A=1.2345678 and B=1.2345678E-05.

So I would like to get A=1.2346 and B=1.2346E-05.

I can do a quick job for A by using cut :

A=`echo $A | cut -c1-6`

But that gives me A=1.2345 where I was expecting the last digit round-off to be 6 (since the next digit is greater than 5). Also it does only work for one digit before the decimal point (what if I want to approximate 100.2345678 ?) Same goes for B as well.

Best Answer

Use printf:

$ printf "%.4f\n" "$A"
1.2346
$ printf "%.4f\n" "$B"
0.0000
$ printf "%.4e\n" "$B"
1.2346e-05
$ printf "%.14f\n" "$B"
0.00001234567800
$ printf "%.4g\n" "$B"
1.235e-05
$ printf "%.4g\n" "$A"
1.235

Since %e might change the exponent, to be sure of keeping it the same, you can use the shell's string manipulation features to separate the number from the exponent and print each separately:

$ B=100.12345678E-05  
$ printf '%.5fE%s\n' "${B%E*}" "${B##*E}"
100.12346E-05

The ${B%E*} prints everything up to the 1st E and ${B##*E} is everything after the first E.

bash

In bash, that's probably as good as it gets. That uses a shell builtin. If you need the result in a variable, you could use command substitution, or the bash specific (though now also supported by zsh):

printf -v int %.0f "$float"

You could do:

float=1.23
int=${float%.*}

But that would remove the fractional part instead of giving you the nearest integer and that wouldn't work for values of $float like 1.2e9 or .12 for instance.

Also note the possible limitations due to the internal representation of floats:

$ printf '%.0f\n' 1e50
100000000000000007629769841091887003294964970946560

You do get an integer, but chances are that you won't be able to use that integer anywhere.

Also, as noted by @BinaryZebra, in several printf implementations (bash, ksh93, yash, not GNU, zsh, dash), it is affected by the locale (the decimal separator which can be . or ,).

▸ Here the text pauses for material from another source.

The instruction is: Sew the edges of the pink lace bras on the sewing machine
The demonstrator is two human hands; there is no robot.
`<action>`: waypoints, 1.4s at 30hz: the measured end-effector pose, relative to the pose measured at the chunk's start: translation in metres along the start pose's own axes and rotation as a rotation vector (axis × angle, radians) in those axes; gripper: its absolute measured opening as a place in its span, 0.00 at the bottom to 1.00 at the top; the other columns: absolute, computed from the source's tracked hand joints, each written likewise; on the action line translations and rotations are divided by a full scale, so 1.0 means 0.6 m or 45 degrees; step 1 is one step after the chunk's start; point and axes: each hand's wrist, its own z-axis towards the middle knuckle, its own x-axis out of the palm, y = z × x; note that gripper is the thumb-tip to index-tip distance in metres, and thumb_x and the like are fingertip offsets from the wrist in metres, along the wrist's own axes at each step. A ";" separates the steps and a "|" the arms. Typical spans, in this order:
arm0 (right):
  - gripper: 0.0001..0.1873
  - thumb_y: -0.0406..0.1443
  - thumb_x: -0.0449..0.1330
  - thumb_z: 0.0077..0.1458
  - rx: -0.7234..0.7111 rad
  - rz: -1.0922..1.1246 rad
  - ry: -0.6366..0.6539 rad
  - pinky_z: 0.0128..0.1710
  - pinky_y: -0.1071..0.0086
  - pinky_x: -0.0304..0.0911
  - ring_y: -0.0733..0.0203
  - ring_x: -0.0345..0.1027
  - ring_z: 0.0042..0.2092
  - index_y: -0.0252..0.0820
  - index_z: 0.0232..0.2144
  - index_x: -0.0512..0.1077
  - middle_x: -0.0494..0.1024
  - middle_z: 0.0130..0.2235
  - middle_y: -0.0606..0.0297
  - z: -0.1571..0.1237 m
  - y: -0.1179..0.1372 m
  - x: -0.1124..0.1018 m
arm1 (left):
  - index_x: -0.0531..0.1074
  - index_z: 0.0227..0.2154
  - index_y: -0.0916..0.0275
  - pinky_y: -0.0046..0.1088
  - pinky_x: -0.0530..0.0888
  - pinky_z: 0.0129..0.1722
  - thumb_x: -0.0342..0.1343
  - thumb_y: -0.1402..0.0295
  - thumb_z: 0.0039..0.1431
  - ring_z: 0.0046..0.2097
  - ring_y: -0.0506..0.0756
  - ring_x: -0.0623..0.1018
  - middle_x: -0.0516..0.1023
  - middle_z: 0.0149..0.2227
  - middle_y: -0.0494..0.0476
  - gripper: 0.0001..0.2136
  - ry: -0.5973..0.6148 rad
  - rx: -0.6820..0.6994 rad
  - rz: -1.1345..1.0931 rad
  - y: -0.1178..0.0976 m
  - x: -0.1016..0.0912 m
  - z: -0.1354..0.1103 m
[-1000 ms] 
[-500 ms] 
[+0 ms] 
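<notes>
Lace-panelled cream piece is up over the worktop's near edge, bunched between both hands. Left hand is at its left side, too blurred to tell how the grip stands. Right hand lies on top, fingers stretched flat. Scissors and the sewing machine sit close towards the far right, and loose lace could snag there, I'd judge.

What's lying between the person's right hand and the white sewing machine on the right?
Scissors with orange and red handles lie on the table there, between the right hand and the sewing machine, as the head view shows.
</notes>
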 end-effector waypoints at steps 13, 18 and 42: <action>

So, if your floats are always expressed with the period as the decimal separator and you want it to be treated as such by printf regardless of the locale of the user invoking your script, you'd need to fix the locale to C:

LC_ALL=C printf '%.0f' "$float"

With yash, you can also do:

printf '%.0f' "$(($float))"

(see below).

POSIX

printf "%.0f\n" 1.1

is not POSIX as %f is not required to be supported by POSIX.

POSIXly, you can do:

f2i() {
  awk 'BEGIN{for (i=1; i<ARGC;i++)
   printf "%.0f\n", ARGV[i]}' "$@"
}

That one is not affected by the locale (the comma cannot be a decimal separator in awk since it's already a special character in the syntax there (print 1,2, same as print 1, 2 to pass two arguments to print)

zsh

In zsh (which supports floating point arithmetic (decimal separator is always the period)), you have the rint() math function to give you the nearest integer as a float (like in C) and int() to give you an integer from a float (like in awk). So you can do:

$ zmodload zsh/mathfunc
$ i=$((int(rint(1.234e2))))
$ echo $i
123

Or:

$ integer i=$((rint(5.678e2)))
$ echo $i
568

However note that while doubles can represent very large numbers, integers are much more limited.

$ printf '%.0f\n' 1e123
999999999999999977709969731404129670057984297594921577392083322662491290889839886077866558841507631684757522070951350501376
$ echo $((int(1e123)))
-9223372036854775808

ksh93

ksh93 was the first Bourne-like shell to support floating point arithmetic. ksh93 optimises command substitution by not using a pipe or forking when the commands are only builtin commands. So

i=$(printf '%.0f' "$f")

doesn't fork. Or even better:

i=${ printf '%.0f' "$f"; }

which doesn't fork either but also doesn't go all the trouble of creating a fake subshell environment.

You can also do:

i=$((rint(f)))

But beware of:

$ echo "$((rint(1e18)))"
1000000000000000000
$ echo "$((rint(1e19)))"
1e+19

You could also do:

integer i=$((rint(f)))

But like for zsh:

$ integer i=1e18
$ echo "$i"
1000000000000000000
$ integer i=1e19
$ echo "$i"
-9223372036854775808

Beware that ksh93 floating point arithmetic honour the decimal separator setting in the locale (even though , is otherwise a math operator ($((1,2)) would be 6/5 in a French/German... locale, and the same as $((1, 2)), that is 2 in an English locale).

yash

yash also supports floating point arithmetic but doesn't have math functions like ksh93/zsh's rint(). You can convert a number to integer though by using the binary or operator for instance (also works in zsh but not in ksh93). Note however that it truncates the decimal part, it doesn't give you the nearest integer:

$ echo "$((0.237e2 | 0))"
23
$ echo "$((1e19 | 0))"
-9223372036854775808

yash honours the locale's decimal separator on output, but not for the floating point literal constants in its arithmetic expressions, which can cause surprises:

$ LC_ALL=fr_FR.UTF-8 ./yash -c 'a=$((1e-2)); echo $(($a + 1))'
./yash: arithmetic: `,' is not a valid number or operator

It's good in a way in that you can use floating point constants in your scripts that use the period and not have to worry that it will stop working in other locales, but still be able to deal with the numbers as expressed by the user as long as you remember to do:

var=$((10.3)) # and not var=10.3
... "$((a + 0.1))" # and not "$(($a + 0.1))".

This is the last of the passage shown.